LISTED RECORDS Block Start

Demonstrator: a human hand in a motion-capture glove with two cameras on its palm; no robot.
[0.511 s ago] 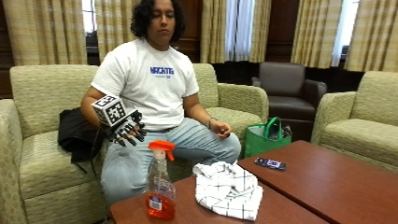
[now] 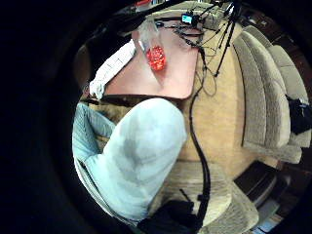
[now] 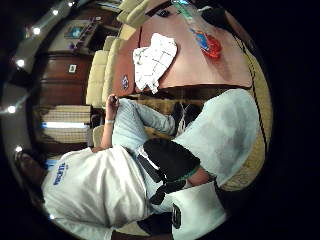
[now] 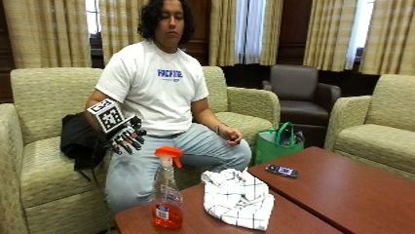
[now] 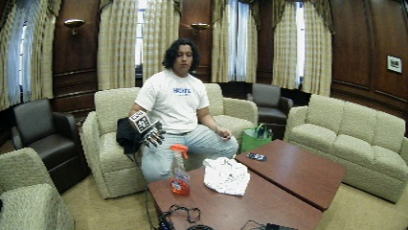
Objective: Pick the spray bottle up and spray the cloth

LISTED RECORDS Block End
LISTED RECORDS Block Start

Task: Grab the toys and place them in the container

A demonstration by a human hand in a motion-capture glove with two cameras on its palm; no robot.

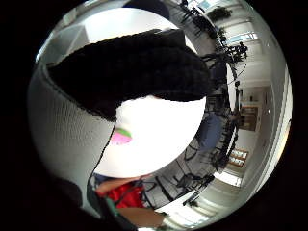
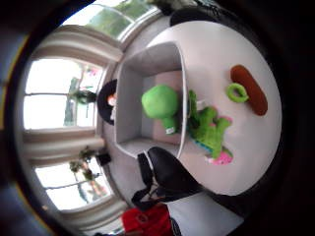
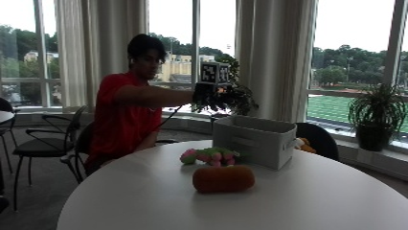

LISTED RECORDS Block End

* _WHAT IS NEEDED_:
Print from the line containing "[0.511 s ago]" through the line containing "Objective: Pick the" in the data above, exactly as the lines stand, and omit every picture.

* _EXERCISE RESULT_:
[0.511 s ago] 
[now] 
[now] 
[now] 
[now] 
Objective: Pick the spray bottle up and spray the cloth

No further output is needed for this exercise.